The p-values are all 0 and all AR coefficients are negative and all MA coefficients are positive, which makes sense in a financial point of view. 

In [17]:
LLR_test(model_ret_ar_3_ma_1, model_ret_ar_3_ma_2)

0.01

Remember we need to put the simpler model first. 

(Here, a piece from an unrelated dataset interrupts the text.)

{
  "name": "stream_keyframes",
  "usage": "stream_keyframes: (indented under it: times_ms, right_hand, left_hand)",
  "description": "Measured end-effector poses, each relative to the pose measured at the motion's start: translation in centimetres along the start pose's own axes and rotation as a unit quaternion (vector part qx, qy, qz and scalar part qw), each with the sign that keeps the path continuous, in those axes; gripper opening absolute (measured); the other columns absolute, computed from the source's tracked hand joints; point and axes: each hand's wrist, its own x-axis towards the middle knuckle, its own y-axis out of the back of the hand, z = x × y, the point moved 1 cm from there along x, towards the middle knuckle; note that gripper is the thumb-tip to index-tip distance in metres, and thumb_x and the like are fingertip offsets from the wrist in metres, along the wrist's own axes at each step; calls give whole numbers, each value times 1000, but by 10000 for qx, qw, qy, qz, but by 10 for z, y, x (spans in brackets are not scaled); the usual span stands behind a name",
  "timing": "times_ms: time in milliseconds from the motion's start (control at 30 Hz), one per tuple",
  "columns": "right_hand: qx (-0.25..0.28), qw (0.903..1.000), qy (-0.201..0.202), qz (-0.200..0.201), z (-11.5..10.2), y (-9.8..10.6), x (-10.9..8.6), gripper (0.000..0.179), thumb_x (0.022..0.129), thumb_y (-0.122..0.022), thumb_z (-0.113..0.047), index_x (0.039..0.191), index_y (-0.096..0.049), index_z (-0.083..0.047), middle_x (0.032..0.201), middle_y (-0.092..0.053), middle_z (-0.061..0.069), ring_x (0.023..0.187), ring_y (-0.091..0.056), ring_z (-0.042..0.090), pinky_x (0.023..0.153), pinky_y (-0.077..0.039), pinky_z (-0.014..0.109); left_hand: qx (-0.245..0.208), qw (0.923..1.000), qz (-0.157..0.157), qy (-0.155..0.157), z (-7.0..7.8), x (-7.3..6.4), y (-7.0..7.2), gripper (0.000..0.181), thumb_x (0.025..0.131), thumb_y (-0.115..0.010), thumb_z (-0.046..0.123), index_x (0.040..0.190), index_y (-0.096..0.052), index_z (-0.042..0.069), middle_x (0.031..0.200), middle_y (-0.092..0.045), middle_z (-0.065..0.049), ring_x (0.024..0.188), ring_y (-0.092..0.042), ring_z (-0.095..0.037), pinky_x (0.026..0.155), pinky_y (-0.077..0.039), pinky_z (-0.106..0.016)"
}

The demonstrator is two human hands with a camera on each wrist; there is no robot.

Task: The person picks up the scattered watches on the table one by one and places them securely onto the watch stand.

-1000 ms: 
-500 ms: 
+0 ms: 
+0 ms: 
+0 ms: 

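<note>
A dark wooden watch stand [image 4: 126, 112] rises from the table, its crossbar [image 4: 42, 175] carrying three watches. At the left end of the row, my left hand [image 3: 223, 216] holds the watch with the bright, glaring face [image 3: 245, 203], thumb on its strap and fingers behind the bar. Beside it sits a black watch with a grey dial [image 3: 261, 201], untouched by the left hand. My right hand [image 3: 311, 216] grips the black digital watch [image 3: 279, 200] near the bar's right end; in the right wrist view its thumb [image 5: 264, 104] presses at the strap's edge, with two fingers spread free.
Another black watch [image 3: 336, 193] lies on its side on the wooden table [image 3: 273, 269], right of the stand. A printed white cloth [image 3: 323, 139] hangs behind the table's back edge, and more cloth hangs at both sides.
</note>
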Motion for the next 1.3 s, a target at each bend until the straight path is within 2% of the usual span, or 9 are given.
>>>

P-value of 0.01 in the LLR test (lower than 0.05) means the ARMA(3, 2) is better than ARMA(3, 1)

# ARMA(2, 2)

In [18]:
model_ret_ar_2_ma_2 = ARMA(df.returns[1:], order=(2,2))
results_ret_ar_2_ma_2 = model_ret_ar_2_ma_2.fit()
results_ret_ar_2_ma_2.summary()

0,1,2,3
Dep. Variable:,returns,No. Observations:,5020.0
Model:,"ARMA(2, 2)",Log Likelihood,-7913.223
Method:,css-mle,S.D. of innovations,1.17
Date:,"Sat, 30 Jan 2021",AIC,15838.446
Time:,23:55:31,BIC,15877.573
Sample:,01-10-1994,HQIC,15852.156
,- 04-05-2013,,

0,1,2,3,4,5,6
,coef,std err,z,P>|z|,[0.025,0.975]
const,0.0189,0.014,1.394,0.163,-0.008,0.045
ar.L1.returns,0.7820,0.238,3.284,0.001,0.315,1.249
ar.L2.returns,-0.1563,0.177,-0.884,0.377,-0.503,0.190
ma.L1.returns,-0.8105,0.239,-3.388,0.001,-1.279,-0.342
ma.L2.returns,0.1177,0.187,0.628,0.530,-0.250,0.485

0,1,2,3,4
,Real,Imaginary,Modulus,Frequency
AR.1,2.5017,-0.3739j,2.5295,-0.0236
AR.2,2.5017,+0.3739j,2.5295,0.0236
MA.1,1.6107,+0.0000j,1.6107,0.0000
MA.2,5.2738,+0.0000j,5.2738,0.0000


Two of the coefficients have high p-values. Both happen to be the Lag 2. This leads us to believe that ARMA(2, 1) or ARMA(1, 2) would outperform ARMA(2, 2) and we would want to avoid ARMA(2, 2) at all cost.

# ARMA(3, 1)

In [19]:
model_ret_ar_1_ma_3 = ARMA(df.returns[1:], order=(1, 3))
results_ret_ar_1_ma_3 = model_ret_ar_1_ma_3.fit()
results_ret_ar_1_ma_3.summary()

0,1,2,3
Dep. Variable:,returns,No. Observations:,5020.0
Model:,"ARMA(1, 3)",Log Likelihood,-7896.838
Method:,css-mle,S.D. of innovations,1.167
Date:,"Mon, 01 Feb 2021",AIC,15805.676
Time:,23:39:01,BIC,15844.803
Sample:,01-10-1994,HQIC,15819.386
,- 04-05-2013,,

0,1,2,3,4,5,6
,coef,std err,z,P>|z|,[0.025,0.975]
const,0.0189,0.014,1.332,0.183,-0.009,0.047
ar.L1.returns,-0.4699,0.096,-4.901,0.000,-0.658,-0.282
ma.L1.returns,0.4474,0.095,4.691,0.000,0.260,0.634
ma.L2.returns,-0.0637,0.015,-4.113,0.000,-0.094,-0.033
ma.L3.returns,-0.1182,0.014,-8.200,0.000,-0.146,-0.090

0,1,2,3,4
,Real,Imaginary,Modulus,Frequency
AR.1,-2.1282,+0.0000j,2.1282,0.5000
MA.1,-1.4882,-1.1206j,1.8629,-0.3973
MA.2,-1.4882,+1.1206j,1.8629,0.3973
MA.3,2.4376,-0.0000j,2.4376,-0.0000


All coefficients are significant based on the p-values so this has a chance to be a good predictor.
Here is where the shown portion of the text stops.